The Louisiana Chemical Association filed a lawsuit challenging a measure passed in the last session which would impose a 1 percent sales tax on business utilities and natural gas. HCR 8 is a temporary suspension of a 1 cent sales tax exemption on services expected to hit chemical plants hardest.

LCA spokesman Rob Landry says it was passed unconstitutionally.

"We feel to pass a tax hike it requires a 2/3 vote in the House," said Landry. "There were two different votes taken on the floor and neither one got the magic number of 70."

The measure, which went into effect Wednesday, raises more than 100 million dollars and was enacted to balance the state's budget. 

Landry says their plants depend heavily on purchased power and natural gas to generate steam, heat and electricity.

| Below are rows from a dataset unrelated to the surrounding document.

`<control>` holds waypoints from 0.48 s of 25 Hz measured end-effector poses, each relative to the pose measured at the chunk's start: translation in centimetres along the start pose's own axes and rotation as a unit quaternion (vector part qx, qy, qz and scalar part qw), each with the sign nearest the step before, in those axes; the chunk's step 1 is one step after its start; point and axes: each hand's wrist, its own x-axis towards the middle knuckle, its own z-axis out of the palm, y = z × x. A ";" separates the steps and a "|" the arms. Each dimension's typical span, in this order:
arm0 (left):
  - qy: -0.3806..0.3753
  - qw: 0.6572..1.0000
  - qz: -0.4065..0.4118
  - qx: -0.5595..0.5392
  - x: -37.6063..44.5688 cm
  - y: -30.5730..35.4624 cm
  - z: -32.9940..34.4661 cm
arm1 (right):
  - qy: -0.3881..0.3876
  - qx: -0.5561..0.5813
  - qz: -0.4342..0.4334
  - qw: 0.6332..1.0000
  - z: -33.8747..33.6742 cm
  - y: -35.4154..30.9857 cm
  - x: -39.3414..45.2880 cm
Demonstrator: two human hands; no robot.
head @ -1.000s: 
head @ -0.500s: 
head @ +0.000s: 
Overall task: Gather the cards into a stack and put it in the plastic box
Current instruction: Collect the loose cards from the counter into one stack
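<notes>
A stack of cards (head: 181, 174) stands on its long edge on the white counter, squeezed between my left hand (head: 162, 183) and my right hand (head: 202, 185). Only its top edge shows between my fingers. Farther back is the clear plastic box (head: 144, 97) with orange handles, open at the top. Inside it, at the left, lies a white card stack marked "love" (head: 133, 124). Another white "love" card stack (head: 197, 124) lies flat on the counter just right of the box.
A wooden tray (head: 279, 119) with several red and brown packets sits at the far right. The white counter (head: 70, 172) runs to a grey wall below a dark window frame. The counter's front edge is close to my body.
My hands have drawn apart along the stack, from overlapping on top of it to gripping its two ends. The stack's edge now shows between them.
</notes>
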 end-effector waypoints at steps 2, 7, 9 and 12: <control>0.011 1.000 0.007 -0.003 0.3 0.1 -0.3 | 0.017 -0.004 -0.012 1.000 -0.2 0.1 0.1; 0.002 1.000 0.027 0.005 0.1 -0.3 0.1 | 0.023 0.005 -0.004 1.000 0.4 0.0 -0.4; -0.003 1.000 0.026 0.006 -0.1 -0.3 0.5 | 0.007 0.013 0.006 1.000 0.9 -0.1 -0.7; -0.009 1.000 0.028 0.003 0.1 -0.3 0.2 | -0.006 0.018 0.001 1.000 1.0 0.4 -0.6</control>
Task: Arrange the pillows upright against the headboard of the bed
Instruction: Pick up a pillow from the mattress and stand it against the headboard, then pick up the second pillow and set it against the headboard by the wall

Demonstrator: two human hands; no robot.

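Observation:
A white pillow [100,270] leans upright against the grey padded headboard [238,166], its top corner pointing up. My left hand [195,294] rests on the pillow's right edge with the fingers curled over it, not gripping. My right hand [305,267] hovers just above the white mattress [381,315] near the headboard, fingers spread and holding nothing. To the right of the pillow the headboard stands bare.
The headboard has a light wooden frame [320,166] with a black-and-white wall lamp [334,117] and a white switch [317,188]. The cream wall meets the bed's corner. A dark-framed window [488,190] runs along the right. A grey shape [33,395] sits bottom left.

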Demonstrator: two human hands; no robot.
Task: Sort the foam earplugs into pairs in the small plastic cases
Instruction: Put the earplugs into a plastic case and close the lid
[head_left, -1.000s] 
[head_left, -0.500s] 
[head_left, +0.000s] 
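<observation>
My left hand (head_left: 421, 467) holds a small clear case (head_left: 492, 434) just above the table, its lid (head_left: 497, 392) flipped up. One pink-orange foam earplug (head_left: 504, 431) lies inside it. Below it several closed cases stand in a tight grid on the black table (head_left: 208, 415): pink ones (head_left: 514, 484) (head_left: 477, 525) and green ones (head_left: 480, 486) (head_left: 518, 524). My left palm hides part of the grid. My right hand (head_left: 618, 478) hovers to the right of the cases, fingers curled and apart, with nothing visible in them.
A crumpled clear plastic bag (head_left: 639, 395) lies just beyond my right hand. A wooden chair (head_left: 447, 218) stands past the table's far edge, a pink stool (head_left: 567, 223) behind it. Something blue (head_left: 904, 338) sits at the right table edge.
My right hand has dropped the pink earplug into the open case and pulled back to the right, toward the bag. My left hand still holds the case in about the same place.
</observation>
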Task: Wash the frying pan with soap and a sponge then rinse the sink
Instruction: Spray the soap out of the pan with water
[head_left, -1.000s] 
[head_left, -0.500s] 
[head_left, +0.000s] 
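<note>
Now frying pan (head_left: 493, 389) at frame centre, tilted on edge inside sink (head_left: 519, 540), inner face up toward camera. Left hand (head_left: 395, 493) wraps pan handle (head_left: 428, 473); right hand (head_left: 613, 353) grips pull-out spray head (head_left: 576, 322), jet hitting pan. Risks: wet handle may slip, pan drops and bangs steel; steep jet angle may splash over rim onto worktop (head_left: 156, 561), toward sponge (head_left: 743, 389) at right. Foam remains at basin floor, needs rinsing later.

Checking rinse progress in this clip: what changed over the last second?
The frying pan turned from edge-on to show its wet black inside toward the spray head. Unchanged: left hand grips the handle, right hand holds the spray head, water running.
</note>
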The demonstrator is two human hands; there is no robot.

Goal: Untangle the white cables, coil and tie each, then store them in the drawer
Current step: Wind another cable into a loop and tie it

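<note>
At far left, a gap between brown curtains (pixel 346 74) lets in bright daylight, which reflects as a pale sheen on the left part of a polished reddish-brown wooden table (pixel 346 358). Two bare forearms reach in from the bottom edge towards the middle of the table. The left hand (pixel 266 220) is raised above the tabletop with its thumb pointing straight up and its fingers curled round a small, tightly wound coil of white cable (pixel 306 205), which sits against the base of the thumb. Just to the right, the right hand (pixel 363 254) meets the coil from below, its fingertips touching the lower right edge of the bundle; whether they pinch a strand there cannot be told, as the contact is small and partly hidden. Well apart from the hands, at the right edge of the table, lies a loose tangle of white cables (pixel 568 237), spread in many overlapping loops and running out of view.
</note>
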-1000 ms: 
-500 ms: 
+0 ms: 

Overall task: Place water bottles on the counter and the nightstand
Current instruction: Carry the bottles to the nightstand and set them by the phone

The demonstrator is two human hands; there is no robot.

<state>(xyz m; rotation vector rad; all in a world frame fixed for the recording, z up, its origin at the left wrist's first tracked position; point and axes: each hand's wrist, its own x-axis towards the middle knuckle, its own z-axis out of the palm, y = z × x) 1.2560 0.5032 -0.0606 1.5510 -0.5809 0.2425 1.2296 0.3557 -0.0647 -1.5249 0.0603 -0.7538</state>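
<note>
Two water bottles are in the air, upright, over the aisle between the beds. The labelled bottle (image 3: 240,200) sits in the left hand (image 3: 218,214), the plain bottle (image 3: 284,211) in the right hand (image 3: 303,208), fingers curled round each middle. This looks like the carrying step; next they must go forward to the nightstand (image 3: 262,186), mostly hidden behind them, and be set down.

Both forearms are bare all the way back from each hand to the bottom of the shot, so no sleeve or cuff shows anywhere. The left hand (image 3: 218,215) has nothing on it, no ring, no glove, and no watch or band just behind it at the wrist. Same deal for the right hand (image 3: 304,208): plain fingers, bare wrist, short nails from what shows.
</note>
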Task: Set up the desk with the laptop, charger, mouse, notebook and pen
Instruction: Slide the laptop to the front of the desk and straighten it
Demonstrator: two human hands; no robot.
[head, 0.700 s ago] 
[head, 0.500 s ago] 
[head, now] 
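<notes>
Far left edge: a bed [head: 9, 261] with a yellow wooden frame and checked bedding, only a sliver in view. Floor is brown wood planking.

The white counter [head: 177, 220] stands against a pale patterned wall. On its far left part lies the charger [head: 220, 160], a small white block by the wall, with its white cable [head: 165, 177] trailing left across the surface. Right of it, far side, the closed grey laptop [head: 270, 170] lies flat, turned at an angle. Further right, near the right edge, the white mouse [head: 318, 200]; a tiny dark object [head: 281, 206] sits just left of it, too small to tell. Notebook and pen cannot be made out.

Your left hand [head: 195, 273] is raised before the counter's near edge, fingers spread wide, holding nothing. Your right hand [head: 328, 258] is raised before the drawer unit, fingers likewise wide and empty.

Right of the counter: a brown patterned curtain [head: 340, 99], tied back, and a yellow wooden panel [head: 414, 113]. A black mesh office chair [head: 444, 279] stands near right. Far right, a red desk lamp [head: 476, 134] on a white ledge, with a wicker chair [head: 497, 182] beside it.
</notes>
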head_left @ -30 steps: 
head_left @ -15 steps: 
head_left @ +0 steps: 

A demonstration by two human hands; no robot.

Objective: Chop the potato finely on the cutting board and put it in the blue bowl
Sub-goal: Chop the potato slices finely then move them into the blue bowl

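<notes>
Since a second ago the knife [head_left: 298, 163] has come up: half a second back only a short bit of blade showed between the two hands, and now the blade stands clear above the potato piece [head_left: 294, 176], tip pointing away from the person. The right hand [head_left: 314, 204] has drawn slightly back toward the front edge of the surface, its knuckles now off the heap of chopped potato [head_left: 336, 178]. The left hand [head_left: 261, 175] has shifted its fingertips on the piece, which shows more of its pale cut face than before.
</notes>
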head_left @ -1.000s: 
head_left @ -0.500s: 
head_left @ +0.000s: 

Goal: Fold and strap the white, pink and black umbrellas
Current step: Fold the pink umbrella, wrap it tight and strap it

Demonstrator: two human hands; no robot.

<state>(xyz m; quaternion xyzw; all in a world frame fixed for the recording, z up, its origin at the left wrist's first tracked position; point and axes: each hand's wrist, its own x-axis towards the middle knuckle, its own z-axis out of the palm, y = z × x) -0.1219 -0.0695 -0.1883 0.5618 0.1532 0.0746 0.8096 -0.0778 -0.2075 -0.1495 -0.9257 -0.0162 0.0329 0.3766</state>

"If we find that in Louisiana we're taxed more heavily on that and become non-competitive it makes other states more attractive to our business," said Landry.

Landry says the Louisiana Constitution says tax measures must pass both houses by a two-thirds vote and this measure fell short of 70 "yeas" two times. 

He says they made a major campaign to repeal utility taxes on natural gas in 2008 and since then the plants have seen major growth.

"And that's not the only reason but it is a big reason that you've seen such a resurgence and the growth of the industry in the state since then," said Landry. "We'd like to get back to making our business climate as warm as possible."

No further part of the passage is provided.